The colony, built in the Swiss-chalet style, referenced the Arts & Crafts bungalows of the San Francisco Bay Area. Architect Bernard Maybeck, among others, developed many Swiss chalet-style homes around 1900. Build of old-growth redwood, the chalet style incorporated verandas and balconies that “seemed tailor-made for Berkeley hillsides.” Pasadena architects Charles and Henry Greene adapted the chalet style to the California bungalow.

The Tyrolean Terrace Colony's location on a steep hillside overlooking La Jolla's sea caves must have made the Swiss chalet seem like an appropriate style.
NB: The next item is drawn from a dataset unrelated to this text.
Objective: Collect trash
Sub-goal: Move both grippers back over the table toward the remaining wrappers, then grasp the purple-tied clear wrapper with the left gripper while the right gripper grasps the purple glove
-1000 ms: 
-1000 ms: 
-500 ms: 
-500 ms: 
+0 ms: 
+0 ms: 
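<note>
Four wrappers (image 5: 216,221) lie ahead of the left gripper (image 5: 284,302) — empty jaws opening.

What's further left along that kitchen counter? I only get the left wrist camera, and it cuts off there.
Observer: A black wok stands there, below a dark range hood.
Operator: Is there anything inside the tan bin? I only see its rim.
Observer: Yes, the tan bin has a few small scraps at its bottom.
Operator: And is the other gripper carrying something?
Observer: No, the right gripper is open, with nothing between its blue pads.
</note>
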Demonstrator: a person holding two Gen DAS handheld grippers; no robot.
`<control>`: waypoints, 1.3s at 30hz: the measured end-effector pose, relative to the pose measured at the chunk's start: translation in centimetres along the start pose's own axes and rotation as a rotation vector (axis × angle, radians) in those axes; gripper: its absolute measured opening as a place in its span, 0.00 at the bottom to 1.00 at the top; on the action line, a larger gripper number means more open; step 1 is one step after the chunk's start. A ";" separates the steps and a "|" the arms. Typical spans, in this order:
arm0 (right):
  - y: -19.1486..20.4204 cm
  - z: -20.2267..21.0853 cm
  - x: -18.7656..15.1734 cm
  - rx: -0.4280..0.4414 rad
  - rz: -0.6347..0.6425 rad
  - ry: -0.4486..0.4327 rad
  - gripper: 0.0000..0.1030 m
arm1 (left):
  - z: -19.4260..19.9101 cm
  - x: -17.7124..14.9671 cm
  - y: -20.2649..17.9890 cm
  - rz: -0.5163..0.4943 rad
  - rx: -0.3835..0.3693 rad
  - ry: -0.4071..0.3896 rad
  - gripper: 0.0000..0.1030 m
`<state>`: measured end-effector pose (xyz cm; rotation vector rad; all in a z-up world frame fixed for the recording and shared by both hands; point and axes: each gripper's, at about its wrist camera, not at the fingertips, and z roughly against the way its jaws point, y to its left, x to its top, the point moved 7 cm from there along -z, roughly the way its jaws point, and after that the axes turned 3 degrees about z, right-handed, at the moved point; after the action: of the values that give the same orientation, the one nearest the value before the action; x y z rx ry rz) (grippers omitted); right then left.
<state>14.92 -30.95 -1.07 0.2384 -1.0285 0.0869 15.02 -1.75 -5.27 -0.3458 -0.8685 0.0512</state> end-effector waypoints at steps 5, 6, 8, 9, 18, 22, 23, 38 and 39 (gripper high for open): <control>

The reference to Switzerland, at that time the site of many sanatoriums, also may have signaled the health-giving effects of the Southern California climate.

Architect Eugene Ray argued that The Tyrolean Terrace Colony—a hotel with detached bungalows—influenced the development of the motor hotel. He also noted that the chalet's terraces were features later adopted by architect Rudolph Schindler for his El Pueblo Ribera Apartments (1923) in La Jolla.

== Historic preservation ==
The Tyrolean Terrace Colony, like other historic sites in La Jolla, was the focus of heated debates over historic preservation and personal property rights. Commercial development was opposed by a local preservation group, Citizens Opposed to Violations of the Environment (C.O.V.E), headed by architect Tony Ciani, that simultaneously fought to save the Red Rest and Red Roost Cottages.

In 1975, the site (but not its buildings) was listed as a San Diego Historical Landmark (HRBS 102) but this did not prevent the chalets from being demolished that same year and replaced with Coast Walk Shopping Center. The new development, modest in scale, was praised by many residents who felt that it was in keeping with the architectural character of the former site.

In 2019, a new development was built on the site of the former chalets: three luxury townhouses in the Arts & Crafts-style designed by Alcorn & Benton Architects.